I was recently quoted in an opinion piece written by Bina Brown and published by the Australian Financial Review. Entitled “How to use the budget pension loan scheme for aged care help”, the article explores the idea of unlocking the family home as the “fourth pillar” of the retirement income system.

The decision of the government to extend the Pension Loans Scheme (PLS) to include all eligible retirees can be perceived as a validation of our efforts in the private sector to promote reverse mortgage as a sound way for Australian seniors to live a better retirement.

[ Related Post: Pension Loans Scheme: Government Reverse Mortgage to be Expanded ]

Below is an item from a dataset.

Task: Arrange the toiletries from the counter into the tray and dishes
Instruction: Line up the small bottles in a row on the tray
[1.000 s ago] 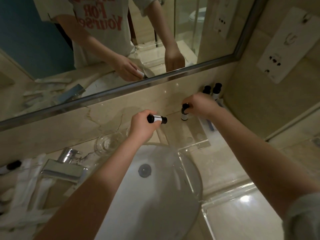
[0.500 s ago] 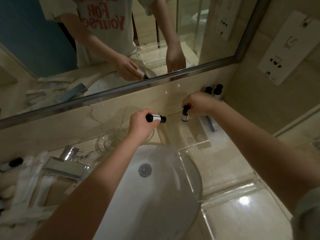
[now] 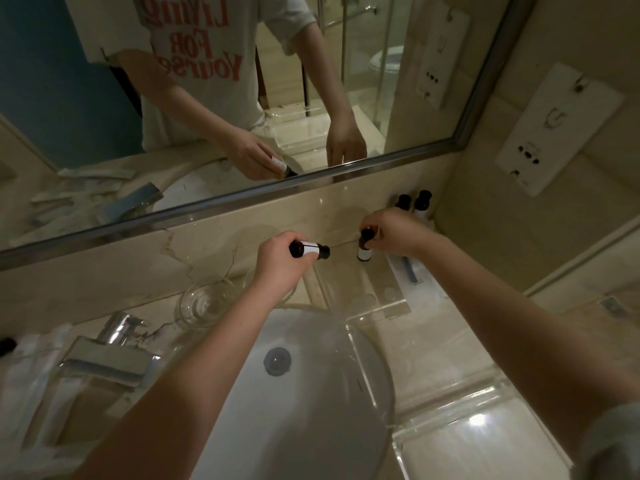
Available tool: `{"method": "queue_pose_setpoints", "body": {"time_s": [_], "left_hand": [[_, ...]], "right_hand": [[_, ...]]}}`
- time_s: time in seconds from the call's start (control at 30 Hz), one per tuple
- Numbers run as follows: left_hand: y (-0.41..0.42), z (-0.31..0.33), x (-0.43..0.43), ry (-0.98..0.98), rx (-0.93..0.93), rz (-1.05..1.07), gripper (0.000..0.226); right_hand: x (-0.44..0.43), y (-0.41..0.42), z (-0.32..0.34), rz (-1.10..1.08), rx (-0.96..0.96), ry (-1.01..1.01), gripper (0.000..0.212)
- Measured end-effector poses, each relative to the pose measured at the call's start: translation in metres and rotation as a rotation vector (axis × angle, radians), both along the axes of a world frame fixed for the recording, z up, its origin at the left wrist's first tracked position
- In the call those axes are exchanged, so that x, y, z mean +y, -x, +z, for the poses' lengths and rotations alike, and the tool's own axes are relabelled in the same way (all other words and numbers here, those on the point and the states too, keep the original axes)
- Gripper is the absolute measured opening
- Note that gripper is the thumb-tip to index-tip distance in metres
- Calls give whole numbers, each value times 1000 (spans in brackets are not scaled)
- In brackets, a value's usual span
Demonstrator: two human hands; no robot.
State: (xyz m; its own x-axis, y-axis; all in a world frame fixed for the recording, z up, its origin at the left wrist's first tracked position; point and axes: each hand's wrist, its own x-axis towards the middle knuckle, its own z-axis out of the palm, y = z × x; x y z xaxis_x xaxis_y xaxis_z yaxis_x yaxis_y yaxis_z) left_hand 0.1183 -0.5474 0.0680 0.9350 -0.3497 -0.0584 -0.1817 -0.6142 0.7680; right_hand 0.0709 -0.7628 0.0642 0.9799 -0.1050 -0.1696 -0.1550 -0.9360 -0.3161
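Nearest the camera, a clear acrylic tray (image 3: 450, 427) is seen at the lower right, partly cut off by the frame edge and crossed by the right forearm; glare on it makes its contents hard to read. The white basin (image 3: 294, 393) fills the lower middle, its near rim covered by the left forearm. At the lower left, white sachets (image 3: 31, 368) are blurred and cropped, and a chrome tap (image 3: 107, 355) is seen beside them.

Further in, a glass dish (image 3: 204, 303) stands on the marble bench (image 3: 415, 334) just left of the left wrist; a second dish seems to lie under that wrist, but it is mostly hidden. A second clear tray (image 3: 377, 296) lies behind the basin, its edges barely made out.

The left hand (image 3: 280, 261) is closed around a small dark bottle (image 3: 310, 250) with a white label, held sideways in the air above the bench. The right hand (image 3: 391, 232) is closed on the cap of an upright bottle (image 3: 363, 249), at the back edge of the far tray; whether its base touches cannot be told. A long wrapped item (image 3: 410, 271) with a blue part lies along the tray's right side.

In the far corner, two black-capped bottles (image 3: 414, 202) stand against the wall, partly hidden by the right hand. Beyond, the mirror (image 3: 104, 116) and a socket plate (image 3: 557, 129) on the tiled wall are seen in dim light.
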Motion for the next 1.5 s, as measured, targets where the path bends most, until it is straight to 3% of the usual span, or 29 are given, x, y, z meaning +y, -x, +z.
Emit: {"method": "queue_pose_setpoints", "body": {"time_s": [0.1, 0.23, 0.47, 0.6, 1.1, 1.2, 1.3, 1.33, 1.5], "left_hand": [[-3, -2, -1, 8, -8, -3, 26], [-8, -3, -2, 1, -12, -8, 26], [-12, -8, -3, 5, -13, 8, 26], [-11, -6, -2, 11, -10, 6, 26], [-6, -3, -7, 115, 86, 65, 29], [-5, 1, -7, 284, 207, 117, 28], [0, 8, -8, 503, 386, 133, 23], [2, 11, -9, 560, 434, 131, 20], [11, 22, -11, 680, 563, 98, 3]], "right_hand": [[-9, -9, 1, -48, 2, 14, 14], [-37, -27, 10, -188, -143, -6, 24], [-57, -49, -1, -70, -60, 259, 23], [-59, -50, -8, -83, -3, 236, 25], [-51, -35, 4, -90, -83, 238, 28], [-30, -15, 17, -214, -250, 83, 35], [2, 6, 23, -232, -309, -502, 36], [10, 11, 23, -185, -284, -601, 37], [26, 14, 28, -52, -223, -674, 28]]}}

Through a reverse mortgage, also known as a home equity loan, eligible seniors can unlock the wealth of their home without the need to sell the property. The loan proceeds can be used to improve the standard of living during retirement.

Despite Extension, the Pension Loans Scheme Is Still Limited

In the article, I expressed my belief that the PLS extension will be of greatest benefit to full pensioners with no other options to increase their income. However, it is also a fact that the scope of this “government reverse mortgage” is limited because it doesn’t offer a lump-sum option.

The PLS can only be taken as an income stream that is added to the borrower’s pension. In comparison, a reverse mortgage loan from Seniors First can be accessed in three ways:

  • a lump sum
  • a regular income stream
  • cash reserve
  • or a combination of all

With my experience in helping senior borrowers unlock home equity through reverse mortgages, most people want only a small to a medium lump sum, often with further access to a standby fund to mitigate longevity risk. At Seniors First, the average loan we originate is around $85,000, and the loan proceeds are often used for debt consolidation, home improvements, and aged care financing.

[Related Post: Changes in Pension to Boost Interest in Reverse Mortgages ]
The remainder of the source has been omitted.